トヨタシステムズではトヨタグループの生産や物流、販売などの基幹システムの開発および運用を担う企業だ。今回の実証実験の結果、OSやプログラミング言語の実行環境をアップデートする際の作業工数を約50%短縮できたという。
システムを構成するソフトウェアを最新に保つことは、セキュリティの観点からも重要だ。しかし、基幹業務を支えるシステムともなると、アップデート前の調査や互換性検証、アプリケーションの修正、テストは慎重に行う必要があり、作業工数も膨大になる。
両社はこの課題を克服すべく、2023年10月よりアップデート作業の効率化に関する実証実験を開始した。トヨタシステムズが保有する基幹システムに関するノウハウと、富士通のソフトウェア開発および生成AI技術を活用した取り組みが進められた。
実証実験はJavaおよびSQLJで開発された約1万5000ファイルを対象としたものだ。

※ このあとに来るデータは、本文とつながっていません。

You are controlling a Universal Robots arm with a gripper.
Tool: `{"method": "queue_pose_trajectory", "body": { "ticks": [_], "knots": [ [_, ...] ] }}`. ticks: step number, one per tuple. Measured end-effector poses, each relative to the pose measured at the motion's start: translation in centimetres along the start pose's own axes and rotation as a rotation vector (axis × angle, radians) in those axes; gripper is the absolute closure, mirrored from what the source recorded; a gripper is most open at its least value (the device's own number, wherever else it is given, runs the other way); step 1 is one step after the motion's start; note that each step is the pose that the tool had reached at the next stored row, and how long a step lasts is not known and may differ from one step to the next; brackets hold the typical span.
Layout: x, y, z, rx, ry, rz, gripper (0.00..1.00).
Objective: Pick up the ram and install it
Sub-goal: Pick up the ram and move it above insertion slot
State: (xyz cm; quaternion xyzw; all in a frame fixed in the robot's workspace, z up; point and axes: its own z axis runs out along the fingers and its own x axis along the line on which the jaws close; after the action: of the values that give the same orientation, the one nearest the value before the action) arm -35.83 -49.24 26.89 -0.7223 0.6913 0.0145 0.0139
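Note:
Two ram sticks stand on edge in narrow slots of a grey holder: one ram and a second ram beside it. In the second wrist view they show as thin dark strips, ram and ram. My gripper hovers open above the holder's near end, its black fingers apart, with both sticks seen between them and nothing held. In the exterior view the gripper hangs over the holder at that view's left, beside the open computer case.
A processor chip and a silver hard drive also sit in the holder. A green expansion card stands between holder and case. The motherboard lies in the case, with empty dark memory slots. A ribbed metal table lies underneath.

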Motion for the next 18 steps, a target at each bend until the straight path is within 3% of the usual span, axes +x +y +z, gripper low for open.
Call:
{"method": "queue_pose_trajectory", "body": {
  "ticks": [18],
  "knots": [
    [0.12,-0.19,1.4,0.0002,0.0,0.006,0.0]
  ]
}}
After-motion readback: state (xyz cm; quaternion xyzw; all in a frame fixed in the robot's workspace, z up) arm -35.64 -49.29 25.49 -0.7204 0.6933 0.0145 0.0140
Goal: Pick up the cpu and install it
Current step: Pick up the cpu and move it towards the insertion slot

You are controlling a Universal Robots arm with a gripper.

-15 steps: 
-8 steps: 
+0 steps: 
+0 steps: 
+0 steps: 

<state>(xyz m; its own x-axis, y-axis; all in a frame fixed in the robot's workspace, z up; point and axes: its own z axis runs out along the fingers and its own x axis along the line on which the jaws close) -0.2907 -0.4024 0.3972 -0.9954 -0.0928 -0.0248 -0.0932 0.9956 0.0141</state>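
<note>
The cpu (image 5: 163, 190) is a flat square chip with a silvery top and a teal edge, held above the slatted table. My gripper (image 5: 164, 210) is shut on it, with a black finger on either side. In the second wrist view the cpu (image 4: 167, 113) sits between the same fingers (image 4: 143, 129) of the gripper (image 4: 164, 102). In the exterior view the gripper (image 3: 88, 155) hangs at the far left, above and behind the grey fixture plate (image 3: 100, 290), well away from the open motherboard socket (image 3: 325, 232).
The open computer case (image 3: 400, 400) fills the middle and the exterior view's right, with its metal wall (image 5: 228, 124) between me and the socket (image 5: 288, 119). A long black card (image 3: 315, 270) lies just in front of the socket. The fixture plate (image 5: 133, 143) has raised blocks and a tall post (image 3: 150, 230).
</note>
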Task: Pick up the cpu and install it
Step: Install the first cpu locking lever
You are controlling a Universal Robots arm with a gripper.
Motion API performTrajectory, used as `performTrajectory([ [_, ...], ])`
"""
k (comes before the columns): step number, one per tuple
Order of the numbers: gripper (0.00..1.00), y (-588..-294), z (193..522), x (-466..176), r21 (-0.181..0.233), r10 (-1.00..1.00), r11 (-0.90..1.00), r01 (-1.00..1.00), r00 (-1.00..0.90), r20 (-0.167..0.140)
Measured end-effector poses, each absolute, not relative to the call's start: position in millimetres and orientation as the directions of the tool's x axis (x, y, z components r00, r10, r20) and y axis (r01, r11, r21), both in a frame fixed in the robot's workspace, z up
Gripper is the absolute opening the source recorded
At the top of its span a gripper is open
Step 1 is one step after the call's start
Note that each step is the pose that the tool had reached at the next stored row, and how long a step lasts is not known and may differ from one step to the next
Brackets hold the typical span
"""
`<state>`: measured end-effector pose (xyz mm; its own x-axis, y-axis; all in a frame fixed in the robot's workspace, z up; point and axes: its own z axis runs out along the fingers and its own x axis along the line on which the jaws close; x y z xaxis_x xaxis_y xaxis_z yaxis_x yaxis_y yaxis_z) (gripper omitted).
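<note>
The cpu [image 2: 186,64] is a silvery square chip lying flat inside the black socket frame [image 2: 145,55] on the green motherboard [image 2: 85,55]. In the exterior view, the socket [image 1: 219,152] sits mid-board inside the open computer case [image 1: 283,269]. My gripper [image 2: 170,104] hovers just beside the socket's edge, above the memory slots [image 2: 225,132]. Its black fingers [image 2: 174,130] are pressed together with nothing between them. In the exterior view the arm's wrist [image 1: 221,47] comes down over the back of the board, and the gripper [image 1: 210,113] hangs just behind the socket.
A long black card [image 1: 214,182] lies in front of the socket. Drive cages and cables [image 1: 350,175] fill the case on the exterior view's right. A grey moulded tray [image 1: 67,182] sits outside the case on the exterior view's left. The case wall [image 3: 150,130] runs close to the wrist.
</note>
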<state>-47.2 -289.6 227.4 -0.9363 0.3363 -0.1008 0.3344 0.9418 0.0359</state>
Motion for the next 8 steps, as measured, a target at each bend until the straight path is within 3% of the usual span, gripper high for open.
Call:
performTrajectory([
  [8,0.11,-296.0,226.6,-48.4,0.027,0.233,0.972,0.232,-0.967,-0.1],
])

「生成AIが非互換情報に基づいて影響が予想される非互換箇所を抽出し、プログラムを修正できるか」を検証した結果、修正の正確さが確認できたとしている。作業時間も約50%削減できることが確認された。
実証実験の成功を受け、今後両社はJavaやSQLJ以外のプログラミング言語やテスト工程などにも生成AIの適用範囲を拡げ、さらなる生産性向上を目指す。
富士通はこれからもトヨタシステムズの取り組みを継続して支援し、AIサービスの商品化を目標に、トヨタグループにおけるモダナイゼーションの加速およびデジタルトランスフォーメーション(DX)に貢献するとしている。